Apologies for the long delay. While I’d love to say I was being strategic and was purposely waiting a whole month since the last ball was kicked for this post, I’d be lying. I’ve simply been busy. Poor excuse though. However, it is a bit fortuitous that the first real free moment I’ve had to write falls almost exactly a month since that last game. A month, which has provided a decent amount of time to let that surface layer of dust to settle; to let those who were fortunate enough to be employed before the games remember that they should probably get back to work or risk losing that precious job; to let those who were scraping by before the games get back to their business of “making do.” Whatever the circumstance, by now most people in South Africa and around the world have asked themselves, “now what?” It’s a fair question, particularly since South Africans have been preparing, mentally and physically, for this event for the past five years.

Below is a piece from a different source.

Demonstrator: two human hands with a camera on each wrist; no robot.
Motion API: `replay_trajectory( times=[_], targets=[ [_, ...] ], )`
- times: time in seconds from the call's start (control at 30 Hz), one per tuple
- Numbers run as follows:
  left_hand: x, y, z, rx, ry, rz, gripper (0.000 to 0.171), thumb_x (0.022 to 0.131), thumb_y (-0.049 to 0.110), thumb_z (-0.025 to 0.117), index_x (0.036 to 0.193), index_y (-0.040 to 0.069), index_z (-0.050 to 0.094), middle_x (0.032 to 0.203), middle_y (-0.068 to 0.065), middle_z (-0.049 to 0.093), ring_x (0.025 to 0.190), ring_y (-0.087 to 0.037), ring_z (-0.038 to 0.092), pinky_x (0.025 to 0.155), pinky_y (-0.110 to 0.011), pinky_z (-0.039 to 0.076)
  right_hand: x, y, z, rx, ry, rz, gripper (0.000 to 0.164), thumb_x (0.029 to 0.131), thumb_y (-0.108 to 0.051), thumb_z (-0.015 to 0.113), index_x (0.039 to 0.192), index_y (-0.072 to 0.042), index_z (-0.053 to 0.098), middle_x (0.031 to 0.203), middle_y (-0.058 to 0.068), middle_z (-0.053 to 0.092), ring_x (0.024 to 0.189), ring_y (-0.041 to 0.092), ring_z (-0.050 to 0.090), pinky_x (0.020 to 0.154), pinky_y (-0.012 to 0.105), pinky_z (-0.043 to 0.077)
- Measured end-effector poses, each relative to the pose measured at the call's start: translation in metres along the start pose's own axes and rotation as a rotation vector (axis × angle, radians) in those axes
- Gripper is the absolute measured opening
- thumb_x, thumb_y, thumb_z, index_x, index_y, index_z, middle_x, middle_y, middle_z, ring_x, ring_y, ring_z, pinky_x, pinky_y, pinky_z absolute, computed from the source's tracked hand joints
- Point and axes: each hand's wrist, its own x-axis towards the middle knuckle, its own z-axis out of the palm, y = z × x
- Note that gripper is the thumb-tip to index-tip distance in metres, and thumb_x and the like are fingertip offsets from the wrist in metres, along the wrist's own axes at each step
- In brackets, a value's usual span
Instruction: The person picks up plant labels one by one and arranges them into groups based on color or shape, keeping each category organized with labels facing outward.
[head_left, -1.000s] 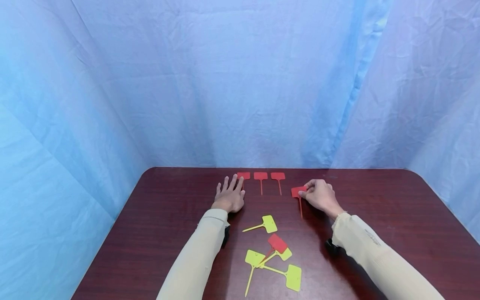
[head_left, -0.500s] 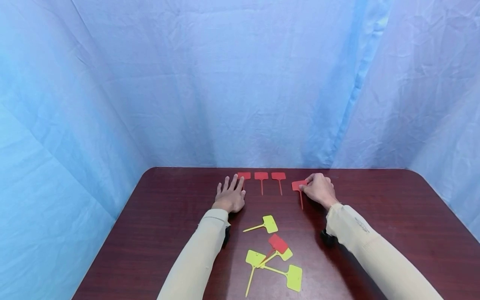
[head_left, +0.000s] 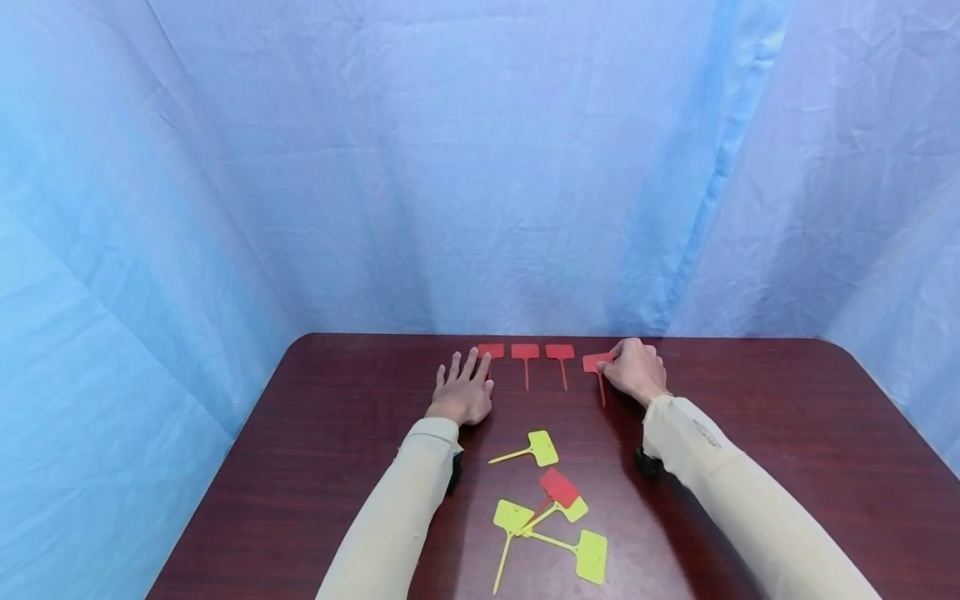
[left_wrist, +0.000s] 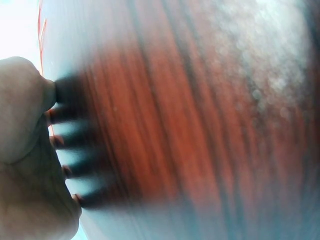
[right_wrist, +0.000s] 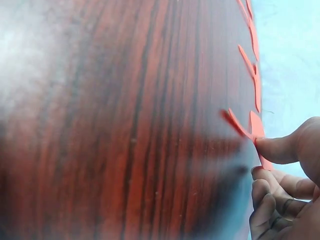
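My right hand (head_left: 636, 369) pinches a red T-shaped plant label (head_left: 597, 362) by its head, thumb on top, with the stem pointing toward me. In the right wrist view the pinched label (right_wrist: 256, 131) is tilted over the table. To its left, a row of red labels lies near the far edge: a right one (head_left: 559, 352), a middle one (head_left: 525, 352) and a left one (head_left: 491, 351). My left hand (head_left: 462, 392) rests with spread fingers on the table, its fingertips overlapping the left label, whose stem is partly hidden.
Nearer me lies a yellow label (head_left: 543, 448) on its own. Below it, a red label (head_left: 558, 487) crosses several yellow labels (head_left: 591, 557) in a loose pile. The dark wood table (head_left: 337, 475) ends at blue curtains (head_left: 480, 167) behind and at the side.
My right hand has moved the red label away from me, up toward the line of the row. The left hand and the other labels have stayed in place.
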Motion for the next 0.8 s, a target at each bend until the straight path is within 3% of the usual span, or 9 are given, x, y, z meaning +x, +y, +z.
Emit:
replay_trajectory(
  times=[0.8],
  targets=[
    [0.002, 0.0, 0.001, 0.0, 0.008, -0.003, 0.057, 0.112, 0.033, 0.029, 0.165, 0.021, 0.014, 0.171, -0.004, 0.006, 0.156, -0.031, 0.001, 0.124, -0.053, 0.004, 0.015, -0.004, 0.003, -0.024, 0.012, 0.08, 0.031, 0.097, -0.024, 0.069, 0.111, 0.003, 0.071, 0.112, 0.026, 0.069, 0.098, 0.049, 0.065, 0.082, 0.059, 0.052]
  ],
)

Early reports show that the post-World Cup hangover has been tough. The Financial Times, in a July 21 article, described how the amazing sense of friendliness and safety that pervaded the country during the games, was beginning to wear off, with reported solated xenophobic attacks against immigrants. Economic forecasters were already beginning to downgrade the country’s growth projections for the year.
This negativity and the doubts shouldn’t be surprising. They were there before the games and they’ll continue to persist long after, regardless of the amazing spectacle South Africa put on for the world.
So the real question isn’t “now what?” i.e. ho-hum, what are we to do? But the question is “now what?” meaning how will South Africa and South Africans react to a post-World Cup reality? This will be real test of their mettle. Was all of the Shosha-loza national unity caused only by the pixie dust of the World Cup or will this event really be seen as a starting point towards a truly post-racial South Africa? Will white South Africans begin attending the Kaizer Chiefs v. Orland Pirates derbies (if they can get tix); will black South Africans begin filling the stands for Springboks matches? We’ll see.
This will also be a test of the commitment of the business community. It was clear that multinational brands, even the large sponsors, didn’t use the opportunity to invest real resources into the growth of the country. Their long-term commitment to the country and region will be tested now. And all of the idyllic private-public partnerships that preceded the games (think Gautrain) will also be on trial to see if they continue as beacons of South Africa’s growth.
A month is still a short period of time to get over fiver years of anticipation. But I believe the early actions (or lack thereof) will be indicative of how this event will shape the future of the country.
I’m hopeful that the amazing energy I saw during the World Cup will serve as a catalyst for continued greatness. Time will tell, but I hope we see some signs early.
Would love to hear anyone’s thoughts or comments.